I swear to God you're dead, wee man.

First day, you're f***ing dead!

Your mum was saying

you wanna be a journalist.

We have the best journalists

in America.

They're not afraid to investigate

anything to get to the truth.

And they love the Scots.

They love us cos we tell it like it is.

And we don't bow down to anybody.

Your dreams are gonna come true,

you know.

Anything you want.

Just work hard.

- The body of Christ.

- Amen.

- The body of Christ.

- Amen.

- The body of Christ.

- Amen.

- The body of Christ.

- Amen.

- The body of Christ.

- Amen.

'For months now,

I've been living on a desert island.

'And my solitude, far from diminishing,

grows from day to day...'

What have you got this fire on for,

John?

I can't be doing with this.

You know we can't afford that.

And why have you got

the curtains closed, eh?

What are you doing

sitting here in the dark?

- Excuse me.

- What is it, pal?

- Do you know Benny McGill'?

- Benny McGill'?

Come here a minute, pal.

Come here.

Stand there.

- Who are you?

- I'm his wee brother.

Are you?

- No, you're not.

- I am.

Benny McGill's wee brother

is a smart wee c*nt.

How do you no know

I'm not on my way

to go stab f*** out of him right now?

And how do you know

I wouldn't take it out on you?

See that there?

That's a f***ing blade.

Know what that's used for?
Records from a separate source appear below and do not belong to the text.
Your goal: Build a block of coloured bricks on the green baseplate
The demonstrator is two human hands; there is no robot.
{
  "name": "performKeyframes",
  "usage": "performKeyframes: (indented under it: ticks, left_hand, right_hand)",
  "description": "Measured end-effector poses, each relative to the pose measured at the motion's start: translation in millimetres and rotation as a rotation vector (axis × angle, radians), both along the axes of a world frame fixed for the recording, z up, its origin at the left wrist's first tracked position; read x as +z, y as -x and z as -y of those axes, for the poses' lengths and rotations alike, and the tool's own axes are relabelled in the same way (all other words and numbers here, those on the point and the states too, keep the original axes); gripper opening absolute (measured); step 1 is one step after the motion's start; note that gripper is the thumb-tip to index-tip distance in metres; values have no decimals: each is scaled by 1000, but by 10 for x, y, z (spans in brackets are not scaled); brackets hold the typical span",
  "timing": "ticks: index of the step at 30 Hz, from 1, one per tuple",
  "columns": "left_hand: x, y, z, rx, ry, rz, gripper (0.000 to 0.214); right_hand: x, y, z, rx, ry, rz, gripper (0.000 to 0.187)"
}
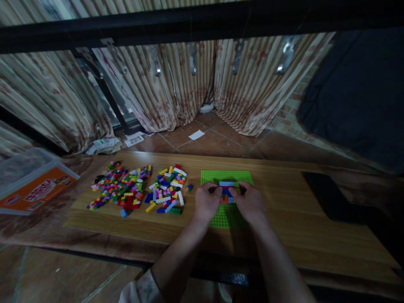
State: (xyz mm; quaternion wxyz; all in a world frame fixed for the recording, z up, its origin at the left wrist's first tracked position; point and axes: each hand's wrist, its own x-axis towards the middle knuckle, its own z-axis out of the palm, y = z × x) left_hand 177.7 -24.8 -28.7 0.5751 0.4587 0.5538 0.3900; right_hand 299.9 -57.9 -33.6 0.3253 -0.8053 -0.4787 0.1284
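Note:
A green studded baseplate (pixel 219 221) lies on the wooden board in front of me. On its middle sits a small build of toy building bricks (pixel 226 193), with light blue, dark blue, red and orange pieces showing. My left hand (pixel 206 201) grips the build's left side, thumb and fingers bent together. From the right, my right hand (pixel 251 202) pinches the opposite side in the same way. The fingers partly cover the bricks, so the exact pieces under each fingertip are hidden.
Two loose heaps of coloured bricks, a larger one (pixel 121 185) and a smaller one (pixel 167 189), spread over the wooden board (pixel 284 219) to the left. A clear plastic box (pixel 38 181) with an orange label stands at far left. A flat black object (pixel 328 198) lies at right.

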Motion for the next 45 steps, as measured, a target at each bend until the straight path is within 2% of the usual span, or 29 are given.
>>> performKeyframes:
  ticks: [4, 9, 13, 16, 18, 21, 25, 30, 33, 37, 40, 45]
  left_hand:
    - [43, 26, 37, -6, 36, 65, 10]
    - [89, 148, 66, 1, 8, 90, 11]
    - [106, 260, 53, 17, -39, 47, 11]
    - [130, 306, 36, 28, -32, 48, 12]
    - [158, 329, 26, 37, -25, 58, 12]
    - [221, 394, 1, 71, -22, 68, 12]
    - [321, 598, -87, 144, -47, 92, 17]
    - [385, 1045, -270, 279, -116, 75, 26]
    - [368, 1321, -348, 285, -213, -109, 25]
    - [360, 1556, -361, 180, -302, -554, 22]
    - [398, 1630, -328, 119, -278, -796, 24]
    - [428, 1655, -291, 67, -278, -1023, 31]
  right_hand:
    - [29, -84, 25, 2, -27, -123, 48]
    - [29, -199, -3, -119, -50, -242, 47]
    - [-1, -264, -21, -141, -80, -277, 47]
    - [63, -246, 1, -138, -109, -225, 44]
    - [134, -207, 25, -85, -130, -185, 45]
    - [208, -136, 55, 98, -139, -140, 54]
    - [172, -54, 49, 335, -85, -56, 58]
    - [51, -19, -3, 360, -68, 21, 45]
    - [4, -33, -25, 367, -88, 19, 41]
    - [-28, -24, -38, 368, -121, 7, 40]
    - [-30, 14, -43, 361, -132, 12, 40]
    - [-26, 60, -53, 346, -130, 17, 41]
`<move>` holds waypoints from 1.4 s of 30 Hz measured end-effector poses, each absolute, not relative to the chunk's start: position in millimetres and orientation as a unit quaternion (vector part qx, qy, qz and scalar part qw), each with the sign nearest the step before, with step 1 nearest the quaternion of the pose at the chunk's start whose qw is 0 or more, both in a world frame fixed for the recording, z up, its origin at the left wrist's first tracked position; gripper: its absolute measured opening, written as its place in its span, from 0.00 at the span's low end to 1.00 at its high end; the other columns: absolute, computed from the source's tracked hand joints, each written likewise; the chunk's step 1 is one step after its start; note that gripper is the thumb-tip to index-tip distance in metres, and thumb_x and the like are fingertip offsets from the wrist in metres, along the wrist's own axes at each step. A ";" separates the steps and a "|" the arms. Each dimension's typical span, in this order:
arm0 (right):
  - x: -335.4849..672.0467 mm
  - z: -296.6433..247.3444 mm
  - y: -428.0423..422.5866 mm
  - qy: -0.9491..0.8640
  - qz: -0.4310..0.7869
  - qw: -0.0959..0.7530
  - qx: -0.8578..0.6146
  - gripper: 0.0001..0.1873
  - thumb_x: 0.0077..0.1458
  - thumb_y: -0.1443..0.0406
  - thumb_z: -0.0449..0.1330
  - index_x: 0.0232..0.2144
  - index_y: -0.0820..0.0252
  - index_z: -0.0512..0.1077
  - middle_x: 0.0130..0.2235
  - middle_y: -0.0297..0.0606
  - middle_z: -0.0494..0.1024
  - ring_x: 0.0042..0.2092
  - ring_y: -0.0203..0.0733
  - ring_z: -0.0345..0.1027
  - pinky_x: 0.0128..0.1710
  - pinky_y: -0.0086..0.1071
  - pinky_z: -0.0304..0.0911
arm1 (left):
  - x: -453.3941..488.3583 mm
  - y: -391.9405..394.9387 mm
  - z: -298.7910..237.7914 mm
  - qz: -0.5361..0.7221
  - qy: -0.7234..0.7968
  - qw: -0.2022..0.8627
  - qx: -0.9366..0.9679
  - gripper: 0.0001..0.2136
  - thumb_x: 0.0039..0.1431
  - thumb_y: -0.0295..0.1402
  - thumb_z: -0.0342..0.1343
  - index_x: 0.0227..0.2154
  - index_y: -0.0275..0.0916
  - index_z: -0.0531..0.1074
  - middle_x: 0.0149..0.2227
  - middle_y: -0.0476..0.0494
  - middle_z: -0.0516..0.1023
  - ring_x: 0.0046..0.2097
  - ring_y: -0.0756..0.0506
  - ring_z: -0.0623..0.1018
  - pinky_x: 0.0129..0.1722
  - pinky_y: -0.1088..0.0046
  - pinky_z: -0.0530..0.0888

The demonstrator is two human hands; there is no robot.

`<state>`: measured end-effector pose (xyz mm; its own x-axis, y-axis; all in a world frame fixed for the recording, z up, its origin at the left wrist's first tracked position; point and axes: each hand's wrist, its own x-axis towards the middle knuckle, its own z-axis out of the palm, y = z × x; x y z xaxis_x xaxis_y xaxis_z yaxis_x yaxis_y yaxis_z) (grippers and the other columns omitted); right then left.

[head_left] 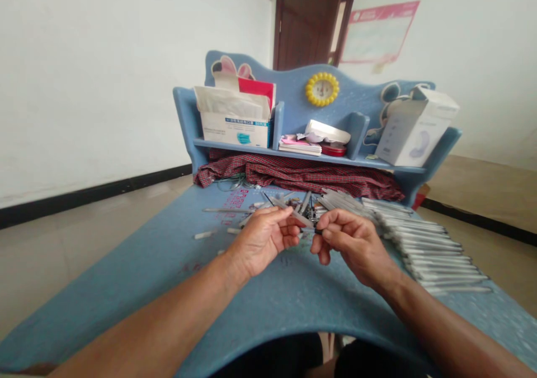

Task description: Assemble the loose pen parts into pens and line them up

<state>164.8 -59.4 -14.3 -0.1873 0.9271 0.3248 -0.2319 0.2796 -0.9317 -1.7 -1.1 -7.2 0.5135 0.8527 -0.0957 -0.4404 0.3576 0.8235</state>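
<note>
Both of my hands meet over the middle of a blue desk [159, 266]. My left hand [262, 238] is closed round a thin grey pen barrel [296, 216] that sticks out to the right. My right hand [348, 241] pinches a small dark piece [318, 231] at the tip of that barrel. Just behind the hands lies a loose heap of grey and dark pen parts [304, 202].
A long row of grey pens [423, 244] lies along the right side of the desk. A checked red cloth [293, 174] lies under a blue shelf holding a mask box [235, 123], papers and a white carton [415, 126]. Loose small pieces [205, 234] lie at the left.
</note>
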 end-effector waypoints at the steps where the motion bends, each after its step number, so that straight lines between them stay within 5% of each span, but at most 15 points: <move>1: 164.4 -14.8 -59.2 -0.571 0.515 0.562 -0.305 0.03 0.53 0.67 0.58 0.31 0.62 0.68 0.25 0.37 0.78 0.21 0.34 0.68 0.22 0.28 0.62 | -1.4 -1.9 -7.1 0.414 0.268 0.778 0.388 0.06 0.57 0.24 0.51 0.25 0.30 0.70 0.24 0.42 0.76 0.23 0.51 0.74 0.22 0.78 0.72; 32: 160.3 -16.7 -62.5 -0.617 0.439 0.540 -0.368 0.06 0.53 0.65 0.58 0.33 0.60 0.64 0.26 0.35 0.75 0.24 0.33 0.67 0.25 0.28 0.62 | 2.1 -6.3 -8.6 0.421 0.292 0.745 0.427 0.06 0.56 0.23 0.52 0.24 0.30 0.70 0.24 0.41 0.76 0.22 0.52 0.73 0.22 0.77 0.72; 42: 163.5 -28.5 -63.6 -0.710 0.124 0.472 -0.507 0.06 0.55 0.65 0.53 0.36 0.58 0.66 0.26 0.34 0.72 0.26 0.34 0.65 0.27 0.28 0.59 | 2.9 -5.4 -7.2 0.448 0.306 0.734 0.408 0.05 0.55 0.22 0.52 0.25 0.31 0.68 0.23 0.43 0.76 0.22 0.52 0.73 0.22 0.77 0.72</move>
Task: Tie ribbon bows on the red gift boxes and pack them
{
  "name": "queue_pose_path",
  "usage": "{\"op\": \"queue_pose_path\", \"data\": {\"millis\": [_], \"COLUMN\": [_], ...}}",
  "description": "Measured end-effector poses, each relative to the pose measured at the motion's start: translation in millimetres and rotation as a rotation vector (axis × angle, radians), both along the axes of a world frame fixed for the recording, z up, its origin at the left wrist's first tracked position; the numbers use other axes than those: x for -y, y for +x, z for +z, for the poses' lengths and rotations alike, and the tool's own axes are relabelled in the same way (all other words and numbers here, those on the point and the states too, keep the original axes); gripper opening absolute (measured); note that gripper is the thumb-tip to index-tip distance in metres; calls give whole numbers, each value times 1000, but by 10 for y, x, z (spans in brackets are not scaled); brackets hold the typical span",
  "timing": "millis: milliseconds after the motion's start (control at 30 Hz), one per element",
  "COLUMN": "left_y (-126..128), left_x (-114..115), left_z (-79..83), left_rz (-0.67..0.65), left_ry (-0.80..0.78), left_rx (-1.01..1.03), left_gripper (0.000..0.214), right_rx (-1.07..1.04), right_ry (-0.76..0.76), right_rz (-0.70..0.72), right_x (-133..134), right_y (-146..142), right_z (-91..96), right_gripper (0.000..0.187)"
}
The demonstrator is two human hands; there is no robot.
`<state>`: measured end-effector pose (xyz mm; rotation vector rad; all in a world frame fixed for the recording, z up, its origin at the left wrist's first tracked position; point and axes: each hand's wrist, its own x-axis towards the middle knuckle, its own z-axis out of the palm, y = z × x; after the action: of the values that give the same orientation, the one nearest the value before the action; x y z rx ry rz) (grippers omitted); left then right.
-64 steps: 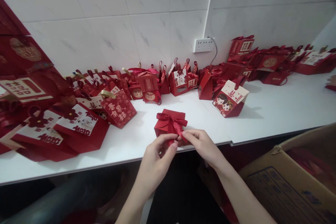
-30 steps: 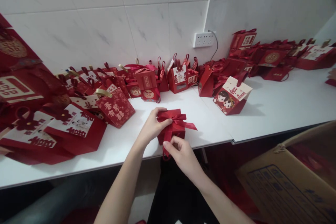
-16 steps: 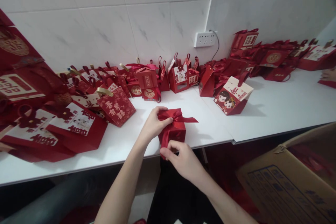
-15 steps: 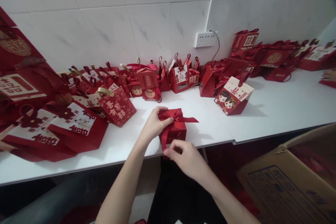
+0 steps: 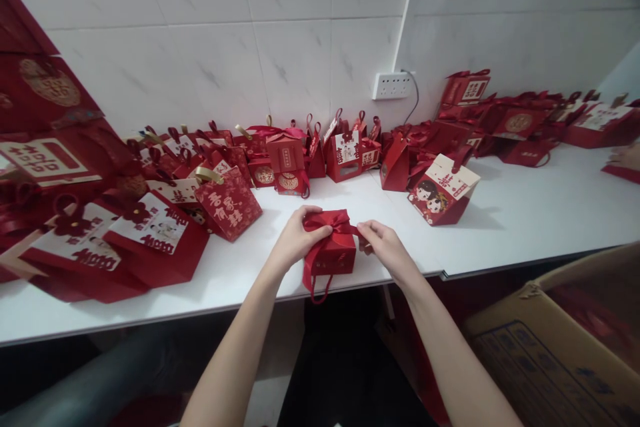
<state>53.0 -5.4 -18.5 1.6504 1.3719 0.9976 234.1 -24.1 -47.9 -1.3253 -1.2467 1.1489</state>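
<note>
A small red gift box (image 5: 333,255) with a ribbon bow (image 5: 336,221) on its top stands near the front edge of the white table. My left hand (image 5: 301,235) grips the box at its left side, the thumb pressed on the top by the bow's knot. Pinched between the fingers of my right hand (image 5: 379,238) is the ribbon's right-hand tail, drawn out beyond the box's right side. A thin red cord loop (image 5: 321,288) hangs from the front of the box, over the table edge.
Red gift boxes (image 5: 287,155) line the wall, with larger ones (image 5: 160,237) at left and a couple-printed box (image 5: 443,192) at right. A socket strip (image 5: 391,86) is on the wall. An open cardboard carton (image 5: 530,347) stands below right. Another person's hand (image 5: 627,155) shows at far right.
My right hand has moved from the ribbon at the box's front up to the tail on the right. My left hand stays on the box. The cord loop now shows in front.
</note>
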Motion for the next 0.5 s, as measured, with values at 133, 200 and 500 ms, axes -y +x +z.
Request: {"op": "queue_pose_path", "data": {"millis": [133, 200, 500], "left_y": [15, 27, 23], "left_x": [-9, -13, -23], "left_z": [-5, -6, -36], "left_rz": [13, 20, 37], "left_ry": [12, 9, 26], "left_rx": [-10, -9, 5], "left_gripper": [37, 38, 37], "right_rx": [58, 72, 103], "right_ry": [92, 105, 78], "right_rz": [101, 120, 171], "right_x": [198, 297, 530], "right_y": [-9, -49, -109], "right_z": [45, 55, 36], "right_gripper": [43, 40, 38]}}
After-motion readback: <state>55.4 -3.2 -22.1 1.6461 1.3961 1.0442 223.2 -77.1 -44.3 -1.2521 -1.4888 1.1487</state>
For gutting

daft wee boys like you, you wee c*nt!

Luckily for you, I'm a good guy.

Me and Benny are good pals.

I'm Fergie, all right?

You're all right with me, wee man.

Don't f***ing start greeting on me.

Come here.

You want to go find your brother?

- Yeah.

- He's f***ing hanging down about there.

We'll go look for him.

Never seen a bread knife before.

What you like, you wee c*nt?

Hurry up, wee man.

Any of youse two seen Benny?

You just missed him.

He's in town with Minty.

- Sorry, you've missed him.

- Can I leave a message for him?

Tell there's a boy gonna do me in

the day I go back to school.

- What's his name?

- Canta.

Canta? Youse two heard

of a c*nt called Canta?

No, never heard of him.

He's trying to wind you up.

Don't take any f***ing notice of him.

Can you tell Benny, please?

Wee man, I've been smoking dope

since age of 11.

How the f*** am I gonna

remember that?

- Have you not got a pen?

- Do I look like a c*nt with a f***ing pen?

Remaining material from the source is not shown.